● Task prompt: Do not repeat pictures. Repeat exactly the lines of the listing below from its first line through the line with "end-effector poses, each".
Start of Material for this exercise
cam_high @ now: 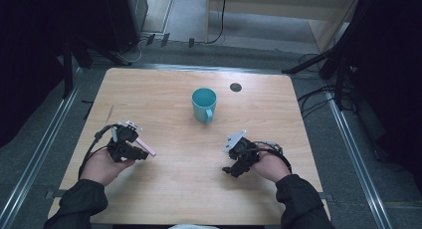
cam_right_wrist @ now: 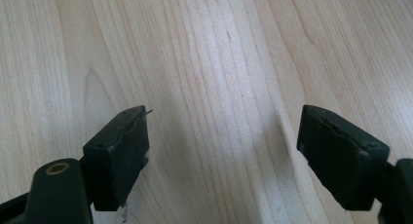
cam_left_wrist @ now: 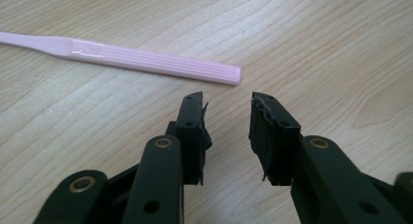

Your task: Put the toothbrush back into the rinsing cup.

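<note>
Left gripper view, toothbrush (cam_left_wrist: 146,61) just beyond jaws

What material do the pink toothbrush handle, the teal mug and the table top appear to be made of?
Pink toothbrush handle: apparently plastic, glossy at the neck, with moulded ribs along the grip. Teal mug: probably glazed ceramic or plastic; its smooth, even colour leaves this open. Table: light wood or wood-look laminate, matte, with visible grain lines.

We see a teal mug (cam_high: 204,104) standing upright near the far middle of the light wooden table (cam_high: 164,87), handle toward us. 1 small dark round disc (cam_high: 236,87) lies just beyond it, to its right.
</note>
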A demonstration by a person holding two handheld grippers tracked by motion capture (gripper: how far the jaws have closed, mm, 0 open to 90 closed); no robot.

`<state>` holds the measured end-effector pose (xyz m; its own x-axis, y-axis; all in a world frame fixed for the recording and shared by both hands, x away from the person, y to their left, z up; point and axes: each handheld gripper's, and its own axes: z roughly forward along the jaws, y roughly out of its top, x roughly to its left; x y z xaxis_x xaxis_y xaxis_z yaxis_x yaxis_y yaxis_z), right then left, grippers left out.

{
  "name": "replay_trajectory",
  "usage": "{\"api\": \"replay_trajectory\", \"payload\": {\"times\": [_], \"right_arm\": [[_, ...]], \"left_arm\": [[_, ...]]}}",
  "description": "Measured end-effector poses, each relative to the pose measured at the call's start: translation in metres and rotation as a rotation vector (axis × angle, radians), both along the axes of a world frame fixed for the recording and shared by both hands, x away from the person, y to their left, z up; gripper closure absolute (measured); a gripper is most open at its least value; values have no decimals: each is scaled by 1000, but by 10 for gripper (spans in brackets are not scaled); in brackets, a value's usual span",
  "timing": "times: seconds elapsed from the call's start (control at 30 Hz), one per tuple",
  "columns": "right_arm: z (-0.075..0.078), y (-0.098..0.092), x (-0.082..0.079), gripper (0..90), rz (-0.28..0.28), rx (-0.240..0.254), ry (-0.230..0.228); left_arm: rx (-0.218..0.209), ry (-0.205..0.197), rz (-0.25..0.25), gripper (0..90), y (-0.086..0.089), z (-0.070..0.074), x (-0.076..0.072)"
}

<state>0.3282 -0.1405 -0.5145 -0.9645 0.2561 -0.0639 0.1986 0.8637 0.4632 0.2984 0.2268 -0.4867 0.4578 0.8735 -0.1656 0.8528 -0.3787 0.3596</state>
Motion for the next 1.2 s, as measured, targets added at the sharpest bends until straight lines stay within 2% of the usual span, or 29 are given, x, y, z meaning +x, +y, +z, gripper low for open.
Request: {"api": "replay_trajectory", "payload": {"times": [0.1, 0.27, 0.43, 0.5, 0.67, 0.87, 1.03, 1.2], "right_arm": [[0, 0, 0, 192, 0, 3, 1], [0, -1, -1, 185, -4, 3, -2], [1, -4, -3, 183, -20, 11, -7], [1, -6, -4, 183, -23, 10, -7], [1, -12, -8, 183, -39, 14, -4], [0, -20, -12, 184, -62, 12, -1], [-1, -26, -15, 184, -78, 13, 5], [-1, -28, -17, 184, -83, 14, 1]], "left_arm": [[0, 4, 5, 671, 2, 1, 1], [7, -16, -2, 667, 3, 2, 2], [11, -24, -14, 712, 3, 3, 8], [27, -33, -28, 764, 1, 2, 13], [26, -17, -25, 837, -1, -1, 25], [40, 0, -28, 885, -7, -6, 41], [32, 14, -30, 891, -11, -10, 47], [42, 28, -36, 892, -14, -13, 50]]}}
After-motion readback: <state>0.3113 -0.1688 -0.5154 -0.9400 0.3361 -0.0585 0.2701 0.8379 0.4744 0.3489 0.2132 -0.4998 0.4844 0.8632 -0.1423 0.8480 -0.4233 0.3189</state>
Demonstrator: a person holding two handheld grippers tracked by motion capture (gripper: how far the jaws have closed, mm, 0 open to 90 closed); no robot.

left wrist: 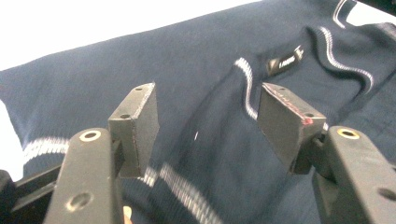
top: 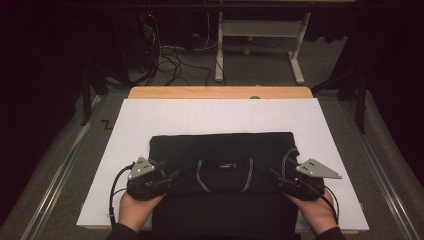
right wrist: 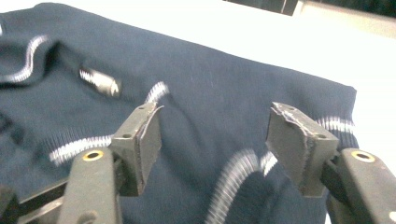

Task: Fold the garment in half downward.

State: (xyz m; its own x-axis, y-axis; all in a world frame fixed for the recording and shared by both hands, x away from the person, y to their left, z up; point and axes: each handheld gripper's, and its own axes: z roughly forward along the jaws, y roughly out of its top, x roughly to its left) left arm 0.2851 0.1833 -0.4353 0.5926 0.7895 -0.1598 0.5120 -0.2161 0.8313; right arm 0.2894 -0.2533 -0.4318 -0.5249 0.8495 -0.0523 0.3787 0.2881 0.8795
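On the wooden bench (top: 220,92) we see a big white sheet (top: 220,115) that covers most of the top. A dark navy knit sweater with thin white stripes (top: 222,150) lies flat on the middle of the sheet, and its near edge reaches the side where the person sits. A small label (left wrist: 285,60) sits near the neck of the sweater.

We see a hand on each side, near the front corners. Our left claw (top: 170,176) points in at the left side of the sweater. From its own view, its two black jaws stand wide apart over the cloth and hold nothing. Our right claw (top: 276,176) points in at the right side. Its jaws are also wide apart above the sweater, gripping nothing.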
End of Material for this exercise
● Written answer:
cam_high @ now: 
cam_right_wrist @ now: 
cam_left_wrist @ now: 

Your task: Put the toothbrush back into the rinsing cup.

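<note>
Left gripper view, toothbrush (cam_left_wrist: 146,61) just beyond jaws

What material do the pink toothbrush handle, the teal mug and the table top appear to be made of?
Pink toothbrush handle: apparently plastic, glossy at the neck, with moulded ribs along the grip. Teal mug: probably glazed ceramic or plastic; its smooth, even colour leaves this open. Table: light wood or wood-look laminate, matte, with visible grain lines.

We see a teal mug (cam_high: 204,104) standing upright near the far middle of the light wooden table (cam_high: 164,87), handle toward us. 1 small dark round disc (cam_high: 236,87) lies just beyond it, to its right.
</note>
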A demonstration by a person holding two handheld grippers tracked by motion capture (gripper: how far the jaws have closed, mm, 0 open to 90 closed); no robot.

`<state>` holds the measured end-effector pose (xyz m; its own x-axis, y-axis; all in a world frame fixed for the recording and shared by both hands, x away from the person, y to their left, z up; point and axes: each handheld gripper's, and its own axes: z roughly forward along the jaws, y roughly out of its top, x roughly to its left; x y z xaxis_x xaxis_y xaxis_z yaxis_x yaxis_y yaxis_z), right then left, grippers left out.

{
  "name": "replay_trajectory",
  "usage": "{\"api\": \"replay_trajectory\", \"payload\": {\"times\": [_], \"right_arm\": [[_, ...]], \"left_arm\": [[_, ...]]}}",
  "description": "Measured end-effector poses, each relative to the pose measured at the call's start: translation in metres and rotation as a rotation vector (axis × angle, radians), both along the axes of a world frame fixed for the recording and shared by both hands, x away from the person, y to their left, z up; gripper closure absolute (measured); a gripper is most open at its least value; values have no decimals: each is scaled by 1000, but by 10 for gripper (spans in brackets are not scaled); in brackets, a value's usual span",

Nothing more remains in this exercise.